The following is a speech by Acting Secretary for Health and Welfare, Mr Gregory Leung, at the Opening Ceremony of Asia Pacific Medical Informatics Conference 2000 today (September 28):
Professor Hedley, Dr Cesnik, Dr Abu Baker, distinguished guests, ladies and gentlemen,
It is a great pleasure to officiate at this Opening Ceremony of the Asia Pacific Medical Informatics Conference and address such a distinguished audience. I would like to take this opportunity to extend a very warm welcome to our distinguished guests and all participants to this Conference.
The 21st Century is the age of information technology. With the rapid development of information technology, medical informatics has flourished, presenting ample opportunities as well as challenges for health care professionals in the provision of quality health care.
When the bulk of direct patient care is still being carried out by clinicians using pen and paper, which has worked remarkably well for generations, one may ask why we need medical informatics. My short answer is - medical informatics offers us the future, or is itself the future.
Medical informatics contributes to the development of health care in many different ways. Advanced application of medical informatics technology has revolutionized, in some cases, long-held clinical practice. The development of imaging technologies is a very good example. Preoperative planning with the use of a computer including realistic prediction of the outcome has become an integral part of intervention in certain disciplines, such as radiotherapy and neurosurgery.
The use of medical informatics has also helped coordinate and manage patient data more efficiently through electronic means. The development of shared health information systems and technology infrastructures in networking and patient databases has and will improve the quality of patient care. It is technologically feasible to assemble the electronic patient data of the same patient stored in different systems, allowing clinicians to have an integrated view of a patient's life-long medical records at the point of care. Enabling patients to have access to their medical records by way of internet or the adoption of smart cards, or both, is becoming an irresistible trend.
Information technology has opened up new avenues for the education of health care professionals, patients and the general public. Virtual reality technology offers a unique opportunity for the training of professional surgical skills on a wide scale and in a repeatable manner. Electronic journals and books, manuals of operation and protocol for studies could be made available for free and speedily on the Internet. Patient education and support activities can now be carried out on the Internet and related technologies through web portals, electronic mails, newsletters, interactive discussion groups, virtual patients and virtual classrooms.
Apart from improving the provision of health care, information technology has facilitated the effective and systematic collection, process and dissemination of health information which provides a rich source of information for health policy formulation and programme planning.

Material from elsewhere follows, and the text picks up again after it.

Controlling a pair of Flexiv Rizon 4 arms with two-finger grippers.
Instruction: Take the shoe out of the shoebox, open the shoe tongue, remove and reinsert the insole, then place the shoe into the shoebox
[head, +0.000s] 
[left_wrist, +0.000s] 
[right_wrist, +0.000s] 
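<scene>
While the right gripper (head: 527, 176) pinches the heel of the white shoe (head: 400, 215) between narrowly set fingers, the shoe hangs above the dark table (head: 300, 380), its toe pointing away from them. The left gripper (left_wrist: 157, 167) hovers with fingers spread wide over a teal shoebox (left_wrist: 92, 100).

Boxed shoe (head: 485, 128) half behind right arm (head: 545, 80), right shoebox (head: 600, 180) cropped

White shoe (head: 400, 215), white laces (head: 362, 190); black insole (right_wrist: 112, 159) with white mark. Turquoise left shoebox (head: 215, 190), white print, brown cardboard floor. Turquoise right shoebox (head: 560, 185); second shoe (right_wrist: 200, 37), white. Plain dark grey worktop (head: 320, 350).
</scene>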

The additional data available will help make our policy formulation process more and more evidence-based.
I would like to thank the organizers for arranging this Conference on "IT and Health in the 21st Century" which provides an ideal forum for experts and professionals to share experience and exchange ideas. I am sure all participants will be able to gain further insights in innovative applications of information technology in health care through the synergy generated by this Conference.
Lastly, I wish you all a stimulating experience at this Conference, and to the overseas delegates, a pleasant stay in this vibrant city.